David Recommendations Keystorage

That sounds way better. I am hoping to set this up. Do you know where I can find a checklist or aggregation of modern guide about specific implementations? I know a lot of the tech involved but not the specific products.

Mostly, I recommend channeling everything through GnuPG and running hardware for that. You'll have issues if you try to simultaneously use something like PKCS#11 for your SSH agent but GnuPG for other tasks. I document using GnuPG for SSH in my desktop config repo, including hardware.

There are guides to creating an offline, software-managed root key and then signing the hardware tokens with that, but I prefer to just manage a set of hardware tokens instead. The hierarchical approaches only solve direct GnuPG usage, anyway, not SSH.

My secrets include gpg keys, ssh keys, possibly a keepassx key depending on how I decide to do that. I need to check that. Right now I memorize more passwords than is probably advisable.
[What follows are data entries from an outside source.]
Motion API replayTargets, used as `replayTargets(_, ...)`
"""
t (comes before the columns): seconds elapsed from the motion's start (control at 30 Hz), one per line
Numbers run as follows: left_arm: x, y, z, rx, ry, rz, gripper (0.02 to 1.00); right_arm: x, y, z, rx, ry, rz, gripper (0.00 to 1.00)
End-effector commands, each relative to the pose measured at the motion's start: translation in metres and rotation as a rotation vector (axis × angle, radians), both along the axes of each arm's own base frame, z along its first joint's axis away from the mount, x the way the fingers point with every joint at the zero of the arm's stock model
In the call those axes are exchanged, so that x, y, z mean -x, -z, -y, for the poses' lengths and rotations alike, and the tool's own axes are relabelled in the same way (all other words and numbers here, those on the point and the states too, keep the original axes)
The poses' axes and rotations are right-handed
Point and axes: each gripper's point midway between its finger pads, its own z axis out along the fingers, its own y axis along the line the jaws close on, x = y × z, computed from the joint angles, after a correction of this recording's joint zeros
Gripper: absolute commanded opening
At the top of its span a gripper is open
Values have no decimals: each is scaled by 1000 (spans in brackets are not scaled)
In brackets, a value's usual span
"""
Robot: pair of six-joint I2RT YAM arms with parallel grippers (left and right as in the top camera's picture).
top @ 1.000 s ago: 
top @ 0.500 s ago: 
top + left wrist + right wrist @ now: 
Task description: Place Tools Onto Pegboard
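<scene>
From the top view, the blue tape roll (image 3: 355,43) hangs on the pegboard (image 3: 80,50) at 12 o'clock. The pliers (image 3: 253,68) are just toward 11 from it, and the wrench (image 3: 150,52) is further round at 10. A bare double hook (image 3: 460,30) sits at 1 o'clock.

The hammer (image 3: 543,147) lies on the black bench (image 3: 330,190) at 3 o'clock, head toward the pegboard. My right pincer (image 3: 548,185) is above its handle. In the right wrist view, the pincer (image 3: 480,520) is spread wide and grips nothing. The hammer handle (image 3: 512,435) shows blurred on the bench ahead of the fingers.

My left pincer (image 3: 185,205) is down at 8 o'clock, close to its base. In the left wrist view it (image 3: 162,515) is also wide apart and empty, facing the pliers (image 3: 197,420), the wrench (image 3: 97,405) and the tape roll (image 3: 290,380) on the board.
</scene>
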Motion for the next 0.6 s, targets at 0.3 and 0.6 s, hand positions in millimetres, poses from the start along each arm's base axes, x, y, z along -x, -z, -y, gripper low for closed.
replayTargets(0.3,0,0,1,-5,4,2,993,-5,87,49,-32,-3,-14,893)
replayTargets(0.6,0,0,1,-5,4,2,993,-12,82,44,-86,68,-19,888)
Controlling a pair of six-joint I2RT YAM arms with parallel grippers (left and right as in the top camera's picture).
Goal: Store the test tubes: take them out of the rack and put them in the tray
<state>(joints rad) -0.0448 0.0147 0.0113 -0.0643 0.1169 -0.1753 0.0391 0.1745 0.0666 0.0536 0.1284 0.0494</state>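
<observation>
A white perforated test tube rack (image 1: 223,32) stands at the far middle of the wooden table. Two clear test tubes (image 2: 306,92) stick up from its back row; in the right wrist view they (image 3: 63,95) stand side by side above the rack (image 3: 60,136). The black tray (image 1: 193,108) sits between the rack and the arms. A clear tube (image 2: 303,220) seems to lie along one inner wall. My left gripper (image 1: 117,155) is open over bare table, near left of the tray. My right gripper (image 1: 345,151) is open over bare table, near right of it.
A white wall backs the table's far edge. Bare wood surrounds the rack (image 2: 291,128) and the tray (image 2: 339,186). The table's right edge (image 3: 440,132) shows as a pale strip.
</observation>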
You can centralize all three needs (and more) on GnuPG with a hardware token: GnuPG keys will obviously work as expected when backed with compatible hardware (instead of just software). My repo above explains basic setup from initializing hardware tokens to setting up new machines/installations to use existing tokens. You'll want to move your SSH client to using the agent provided by GnuPG. This will require you to upload SSH public keys generated from your GnuPG keys. My repo above explains the rest, including auto-starting the GnuPG agent. For passwords, I use Password Store. This supports encrypting/decrypting with GnuPG and synchronizing repositories over git, which you can do using git+ssh to leverage the previous work. For mobile password access, NFC-compatible GnuPG tokens (and USB if you're willing to use a dongle) can decrypt entries in hardware on Android devices. For Android's git+ssh access, I just use an SSH key resident on my phone. Hardware tokens aren't yet supported for SSH on Android, but Password Store doesn't depend on repository access for password security, anyway. For Google, GitHub, and Dropbox (and other U2F-supporting services), I use a YubiKey (which can also provide a combination of GnuPG hardware and NFC, depending on model). So, in short, I can nearly run my whole crypto stack in hardware with one YubiKey Neo or any U2F key plus a Sigilance card (my laptop has a smart card reader). The only thing I don't have working yet is backing my browser client certificates with a GnuPG agent.